I've always heard the old adage that Jewish ritualized circumcision emerged from the practice of circumcising infants to prevent infections and other diseases. This always seemed like a justification added after the fact to give rational explanation to a law that never had much rational backing to it. Am I wrong? How common was the practice of either ritualized or non ritualized circumcision among other non-Jewish bronze age cultures?
sorry, extra clarification: primarily I'm asking about levantine/adjacent mediterranean Semitic cultures, but would also be super interested to hear other perspectives!
Circumcision was certainly practiced in ancient Egypt. See for example:
https://www.jstor.org/stable/26272374
How common the practice was is hard to say: it was certainly practiced over a very long period of time, but actual depictions if it are not common - though human remains showing it has been done do occur, because of mummification.
The exact reasons for the ritual are also unknown.
Herodotus, for example, reported that the Egyptians of his time practiced Circumcision “... for the sake of cleanliness, considering it better to be cleanly than attractive”. In other words, according to him, the practice had a practical importance for hygiene purposes, rather than a ritual importance - though the question remains of how much stock to put in a Greek traveller’s knowledge of the purpose of such a procedure (he often got these things wrong - for example, he thought Scythians hot-boxed their tents with “hemp seed” as a sort of steam bath!).

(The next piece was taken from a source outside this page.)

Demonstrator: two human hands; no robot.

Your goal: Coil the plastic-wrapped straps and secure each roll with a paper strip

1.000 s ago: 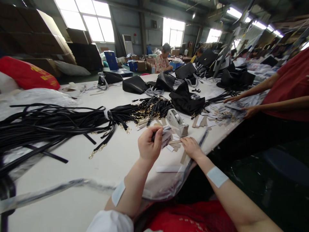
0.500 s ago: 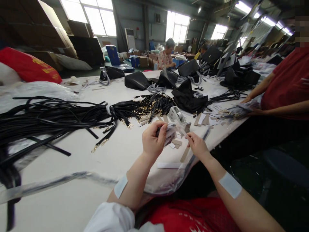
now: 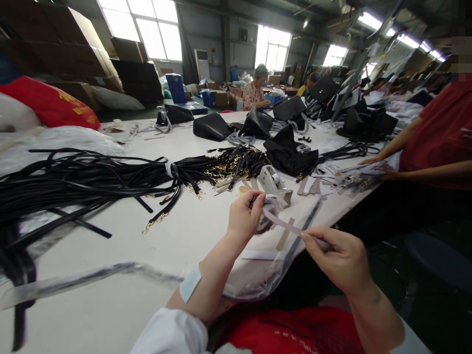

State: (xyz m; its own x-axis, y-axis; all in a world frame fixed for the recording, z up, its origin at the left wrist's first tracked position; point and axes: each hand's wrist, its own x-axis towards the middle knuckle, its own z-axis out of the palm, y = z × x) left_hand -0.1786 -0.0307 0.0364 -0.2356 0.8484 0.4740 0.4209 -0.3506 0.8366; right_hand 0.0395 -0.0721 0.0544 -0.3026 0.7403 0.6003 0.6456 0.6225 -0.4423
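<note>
My left hand is closed around a small bundle with pale wrapping, and a bit of something dark shows at the fingers. A narrow white strip runs from this bundle to my right hand. Thumb and fingers of the right hand pinch the strip's free end, and it is stretched between the hands. What lies inside the bundle is hidden. Just beyond my left hand stands a white tape dispenser. Under the strip lies a beige card strip on the table.
Black straps with gold clasps spread over the left of the white table. Black bags stand behind. A clear plastic sleeve lies in front. A co-worker in red handles plastic-covered pieces at right.
My right hand has moved right and nearer to me, drawing the white strip out longer. My left hand has shifted slightly right with the bundle.
</note>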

It could also have marked a rite of passage into adulthood, or have some other ritual significance.
The Egyptians has a strong influence on the ancient Jews, and it is possible the two are related in sone manner (it is commonly speculated that the Jews got the ritual from contact with Egypt, but evidence is lacking).
All that can be said with certainly is that the ancient Jews lived in a cultural landscape where at least some neighbouring cultures used the practice, but evidently not as an ethnic marker.